I don’t think there is anything to worry about when it comes to the long-term preservation of this amazing location.  Not only is it difficult to reach by road,  it is perched on a high ledge that can’t be reached without risk to life and limb.  It’s just not worth taking the chance.

Further, though it is in plain sight, it blends in with the background cliff so well that it is all but impossible to spot without knowing where to look.

Can you spot the ruin? It is in plain sight near the middle of the photo.
Can you spot the ruin? It is in plain sight near the middle of the photo.  This was my first view of the site as I approached on foot following a sketchy path that ended at the foot of the cliff.
Honestly, the natives must have had their kids on tethers all the time to keep from losing them over the edge.
Honestly, the natives must have had their kids on tethers all the time to keep from losing them over the edge.

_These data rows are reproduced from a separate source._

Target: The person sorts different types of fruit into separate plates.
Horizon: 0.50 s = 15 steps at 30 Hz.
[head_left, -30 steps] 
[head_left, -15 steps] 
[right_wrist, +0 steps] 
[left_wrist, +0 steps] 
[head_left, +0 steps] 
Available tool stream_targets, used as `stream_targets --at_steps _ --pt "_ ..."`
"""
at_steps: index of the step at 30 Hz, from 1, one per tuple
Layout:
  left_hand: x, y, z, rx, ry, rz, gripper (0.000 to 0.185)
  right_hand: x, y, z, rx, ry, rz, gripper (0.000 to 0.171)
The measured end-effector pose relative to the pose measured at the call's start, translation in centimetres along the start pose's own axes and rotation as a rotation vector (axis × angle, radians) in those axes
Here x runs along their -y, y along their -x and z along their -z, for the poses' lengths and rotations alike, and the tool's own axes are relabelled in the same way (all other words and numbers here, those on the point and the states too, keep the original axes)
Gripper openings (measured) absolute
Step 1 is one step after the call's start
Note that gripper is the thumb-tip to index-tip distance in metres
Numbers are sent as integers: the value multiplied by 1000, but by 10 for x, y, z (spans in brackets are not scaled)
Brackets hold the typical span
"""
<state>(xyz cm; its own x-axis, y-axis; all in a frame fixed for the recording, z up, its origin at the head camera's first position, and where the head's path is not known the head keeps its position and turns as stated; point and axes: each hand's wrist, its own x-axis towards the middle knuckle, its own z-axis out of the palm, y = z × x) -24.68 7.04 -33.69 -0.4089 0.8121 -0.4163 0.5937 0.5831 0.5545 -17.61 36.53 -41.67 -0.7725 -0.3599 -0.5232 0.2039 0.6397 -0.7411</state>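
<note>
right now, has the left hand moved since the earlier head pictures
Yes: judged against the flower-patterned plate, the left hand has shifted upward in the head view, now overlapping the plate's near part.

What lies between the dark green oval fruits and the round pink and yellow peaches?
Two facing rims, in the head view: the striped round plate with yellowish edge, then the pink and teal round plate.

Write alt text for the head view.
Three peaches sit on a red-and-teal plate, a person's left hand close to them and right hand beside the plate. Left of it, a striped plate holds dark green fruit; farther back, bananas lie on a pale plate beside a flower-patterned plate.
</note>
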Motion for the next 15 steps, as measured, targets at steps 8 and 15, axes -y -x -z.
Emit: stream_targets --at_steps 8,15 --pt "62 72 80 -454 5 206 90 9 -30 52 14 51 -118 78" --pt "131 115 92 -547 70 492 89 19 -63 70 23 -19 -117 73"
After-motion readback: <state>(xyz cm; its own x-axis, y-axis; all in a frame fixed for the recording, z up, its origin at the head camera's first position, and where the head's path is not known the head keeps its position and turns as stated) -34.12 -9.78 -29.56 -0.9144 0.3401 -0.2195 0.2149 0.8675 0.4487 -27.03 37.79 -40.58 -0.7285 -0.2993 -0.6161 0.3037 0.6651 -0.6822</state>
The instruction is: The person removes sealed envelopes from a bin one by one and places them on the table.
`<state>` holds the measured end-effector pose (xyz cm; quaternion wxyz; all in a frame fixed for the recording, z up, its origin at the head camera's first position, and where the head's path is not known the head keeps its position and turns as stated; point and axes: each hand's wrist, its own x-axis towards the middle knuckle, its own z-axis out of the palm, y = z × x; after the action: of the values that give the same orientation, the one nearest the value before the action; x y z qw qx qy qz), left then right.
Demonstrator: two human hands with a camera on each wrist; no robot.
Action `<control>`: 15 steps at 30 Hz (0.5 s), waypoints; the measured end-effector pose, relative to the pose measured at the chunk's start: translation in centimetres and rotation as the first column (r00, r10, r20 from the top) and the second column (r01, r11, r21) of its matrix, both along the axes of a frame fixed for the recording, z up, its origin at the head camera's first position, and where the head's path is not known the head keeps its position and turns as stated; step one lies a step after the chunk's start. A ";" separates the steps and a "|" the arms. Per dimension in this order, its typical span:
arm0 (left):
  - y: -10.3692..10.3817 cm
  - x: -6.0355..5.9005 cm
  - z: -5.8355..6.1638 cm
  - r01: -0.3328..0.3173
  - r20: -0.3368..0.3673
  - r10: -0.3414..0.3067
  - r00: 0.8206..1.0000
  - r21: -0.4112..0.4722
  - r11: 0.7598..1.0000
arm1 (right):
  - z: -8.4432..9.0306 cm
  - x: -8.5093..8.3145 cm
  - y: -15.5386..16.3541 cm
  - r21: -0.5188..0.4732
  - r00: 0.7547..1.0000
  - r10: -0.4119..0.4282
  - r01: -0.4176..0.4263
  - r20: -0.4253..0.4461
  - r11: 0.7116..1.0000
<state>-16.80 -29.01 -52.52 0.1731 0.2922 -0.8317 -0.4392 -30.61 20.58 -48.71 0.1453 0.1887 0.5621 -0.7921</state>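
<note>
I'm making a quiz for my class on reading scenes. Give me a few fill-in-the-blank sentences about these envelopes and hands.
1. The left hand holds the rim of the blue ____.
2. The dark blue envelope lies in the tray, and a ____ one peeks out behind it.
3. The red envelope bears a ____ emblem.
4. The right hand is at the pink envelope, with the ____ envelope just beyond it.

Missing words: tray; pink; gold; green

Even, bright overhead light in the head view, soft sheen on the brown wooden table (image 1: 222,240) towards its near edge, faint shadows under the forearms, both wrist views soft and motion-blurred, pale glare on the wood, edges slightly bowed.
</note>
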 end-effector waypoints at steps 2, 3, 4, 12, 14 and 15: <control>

When I finally reached Pedestal Rock after several miles of off-roading  (yes, four-wheel-drive was absolutely necessary) and a hike on foot across the desert,  I still had to scramble 150 feet up a loose talus slope to get within 100 feet – and still 30 feet below the ledge – to photograph the stone ruin.  No way was I climbing any farther!

What a fantastic view those guys had from 200 feet above the valley!
What a fantastic view those guys had from their stone house 200 feet above the valley!

Nobody is going to bother Pedestal Rock ruin for a long time.  It’s a thousand years old now and will continue to last undisturbed until…  well, a major earthquake or something.

I spent the night at the end of the road near the cliffs.
I spent the night at the end of the road near the cliffs.

Seventeen-Room Ruin

This site was another well camouflaged structure.  I drove right up to it on a ranch access road and when I got out of my truck I still couldn’t see it.  It’s perfect blend with the huge alcove in which it sits also made it hard to photograph.

A gigantic alcove shelters the ruin on a semi-circular ledge that follows the contour of the formation.
A gigantic overhang shelters the ruin on a semi-circular ledge that follows the contour of the alcove.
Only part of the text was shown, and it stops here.